The fifth chapter is thought provoking. It brings design science, evidence‐based practice and managing‐as‐designing together to discuss how they feed into each other and the implications of this connectivity on education, research and policy. In this chapter, Wastell challenges the current state in management education and invites a profound shift in the mindset of educators and researchers. He argues that there is no point of an education system that does not produce evidence‐based practitioners. He also invites a new paradigm in education where managers are educated as researchers so they graduate as evidence‐based practitioners who can carry out research and experiments to suit the new shift to evidence‐based management. Wastell urges researchers to take the design view seriously and agreed with Van Aken (2005) that design science is the production of field‐tested and grounded “general knowledge linking an intervention or artefact with an expected outcome in a certain field of application” but these rules should not be used as instructions or recipes. Practitioners should rather translate them to suit their specific problem through designing specific variants of it. This requires research repositories that collect and disseminate the accumulated current research on topics. However, he recognises the practical difficulty of doing that considering the current publication scheme and publishing system that only accepts new ideas and theories. He proposes the Web as a possible solution to enable the accumulation of such repositories outside the traditional publishing system.

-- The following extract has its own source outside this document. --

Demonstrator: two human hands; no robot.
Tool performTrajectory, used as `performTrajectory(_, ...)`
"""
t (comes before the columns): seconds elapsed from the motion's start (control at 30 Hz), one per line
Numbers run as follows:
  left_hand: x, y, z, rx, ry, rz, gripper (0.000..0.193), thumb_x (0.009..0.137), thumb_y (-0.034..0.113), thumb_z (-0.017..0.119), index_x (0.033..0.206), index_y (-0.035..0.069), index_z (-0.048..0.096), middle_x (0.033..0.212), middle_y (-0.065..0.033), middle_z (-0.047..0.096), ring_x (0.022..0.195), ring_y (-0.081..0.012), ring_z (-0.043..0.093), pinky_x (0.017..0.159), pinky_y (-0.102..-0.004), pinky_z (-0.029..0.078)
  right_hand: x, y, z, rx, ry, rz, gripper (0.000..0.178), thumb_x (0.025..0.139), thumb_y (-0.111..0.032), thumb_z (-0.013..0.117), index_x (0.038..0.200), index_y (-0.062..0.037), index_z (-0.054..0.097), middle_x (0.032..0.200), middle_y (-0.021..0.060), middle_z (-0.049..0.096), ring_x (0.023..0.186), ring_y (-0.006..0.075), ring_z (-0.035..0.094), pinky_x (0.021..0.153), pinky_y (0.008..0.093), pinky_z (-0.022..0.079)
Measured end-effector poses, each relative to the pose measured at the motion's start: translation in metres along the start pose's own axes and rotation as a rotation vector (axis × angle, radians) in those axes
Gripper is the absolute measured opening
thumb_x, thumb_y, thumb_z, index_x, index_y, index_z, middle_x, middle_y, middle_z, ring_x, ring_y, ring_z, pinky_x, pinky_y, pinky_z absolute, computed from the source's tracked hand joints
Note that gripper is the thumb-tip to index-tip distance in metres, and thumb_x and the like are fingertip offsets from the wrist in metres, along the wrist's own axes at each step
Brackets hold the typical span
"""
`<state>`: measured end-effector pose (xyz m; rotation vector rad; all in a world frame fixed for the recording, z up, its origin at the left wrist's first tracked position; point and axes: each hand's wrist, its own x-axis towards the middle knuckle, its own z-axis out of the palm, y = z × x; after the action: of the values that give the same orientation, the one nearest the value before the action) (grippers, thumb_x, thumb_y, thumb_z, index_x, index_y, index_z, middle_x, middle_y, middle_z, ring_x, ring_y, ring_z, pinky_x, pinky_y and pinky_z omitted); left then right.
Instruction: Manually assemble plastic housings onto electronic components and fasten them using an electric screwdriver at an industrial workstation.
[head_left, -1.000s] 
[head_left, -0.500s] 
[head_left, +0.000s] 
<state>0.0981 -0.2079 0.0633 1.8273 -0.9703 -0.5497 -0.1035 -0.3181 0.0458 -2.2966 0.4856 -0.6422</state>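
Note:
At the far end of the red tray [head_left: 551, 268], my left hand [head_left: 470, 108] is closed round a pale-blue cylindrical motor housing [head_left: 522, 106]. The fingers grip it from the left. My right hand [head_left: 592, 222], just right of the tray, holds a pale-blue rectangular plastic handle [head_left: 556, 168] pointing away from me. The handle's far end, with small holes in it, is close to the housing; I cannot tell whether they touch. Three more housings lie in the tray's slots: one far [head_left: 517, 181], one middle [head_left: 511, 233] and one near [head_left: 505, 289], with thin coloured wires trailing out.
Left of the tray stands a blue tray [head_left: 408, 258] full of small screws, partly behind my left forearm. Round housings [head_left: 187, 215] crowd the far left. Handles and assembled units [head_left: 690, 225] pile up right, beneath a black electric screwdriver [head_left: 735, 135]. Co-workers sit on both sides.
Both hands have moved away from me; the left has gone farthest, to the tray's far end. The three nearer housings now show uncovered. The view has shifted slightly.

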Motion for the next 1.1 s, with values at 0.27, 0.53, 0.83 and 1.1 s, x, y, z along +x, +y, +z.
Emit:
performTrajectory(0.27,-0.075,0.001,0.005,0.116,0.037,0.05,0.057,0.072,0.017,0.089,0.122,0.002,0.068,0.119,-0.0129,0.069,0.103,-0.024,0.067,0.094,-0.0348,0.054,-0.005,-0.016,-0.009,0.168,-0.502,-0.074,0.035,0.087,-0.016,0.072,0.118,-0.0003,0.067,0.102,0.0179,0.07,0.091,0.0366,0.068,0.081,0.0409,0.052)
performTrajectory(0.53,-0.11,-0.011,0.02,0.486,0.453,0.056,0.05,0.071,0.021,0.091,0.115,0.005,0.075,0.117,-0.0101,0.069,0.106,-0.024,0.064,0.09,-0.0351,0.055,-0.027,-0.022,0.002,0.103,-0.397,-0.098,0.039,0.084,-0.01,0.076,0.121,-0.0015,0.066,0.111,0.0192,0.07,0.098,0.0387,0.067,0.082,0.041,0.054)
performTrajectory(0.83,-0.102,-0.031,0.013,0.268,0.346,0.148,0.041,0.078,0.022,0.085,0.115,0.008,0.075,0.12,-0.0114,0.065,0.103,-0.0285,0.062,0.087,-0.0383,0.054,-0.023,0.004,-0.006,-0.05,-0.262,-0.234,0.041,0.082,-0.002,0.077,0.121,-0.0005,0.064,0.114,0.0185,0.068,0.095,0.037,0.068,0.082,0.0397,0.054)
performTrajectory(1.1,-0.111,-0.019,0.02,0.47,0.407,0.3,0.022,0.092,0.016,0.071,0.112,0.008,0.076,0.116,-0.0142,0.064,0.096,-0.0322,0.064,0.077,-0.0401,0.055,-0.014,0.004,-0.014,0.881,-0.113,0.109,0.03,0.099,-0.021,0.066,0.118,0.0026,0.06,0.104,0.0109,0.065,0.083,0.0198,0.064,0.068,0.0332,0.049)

Regarding policy, Wastell sets out the case for a different approach to the development of public policy informed by design thinking. He argues that “A genuinely evidence‐based approach should be adopted, with critical and balanced appraisal of relevant research, actively guarding against confirmation bias by seeking out evidence which challenge core assumptions” (p. 162). He invites policy makers to empirically engage with issues of concern listening to professional and citizens and wittingly describe this position as “a little ethnography goes a long way!”. These ideas are thought provoking. A question remains about what sort of evidences should be used at different times and how policy makers and managers will select and use these evidences. It seems easier to find the relevant set of evidences after the fact but it might be challenging for designers to decide on the relevance of evidences before embarking on the task.

The book is enjoyable and grabbing balancing deep academic thinking with accessibility of the presentation and arguments. Wastell with his wit writing style and ability to simplify and merge many ideas constructs interesting arguments for a design approach not only to IS management practices but also for management thinking, education and scholarship. The introduction of the sociology of magic into the IS thinking provides a novel approach to understand technology determinism in practice. The book is valuable for policy makers, new IS researchers, and students who want to have a bird view of the field, its key ideas, and benefit from a comprehensive bibliography as well as for established scholars who are concerned with the state of knowledge and education in the IS field.

Further Reading

Van Aken, J.E. (2005), “Management research as a design science: articulating the research products of mode 2 knowledge production in management”, British Journal of Management, Vol. 16, pp. 1936.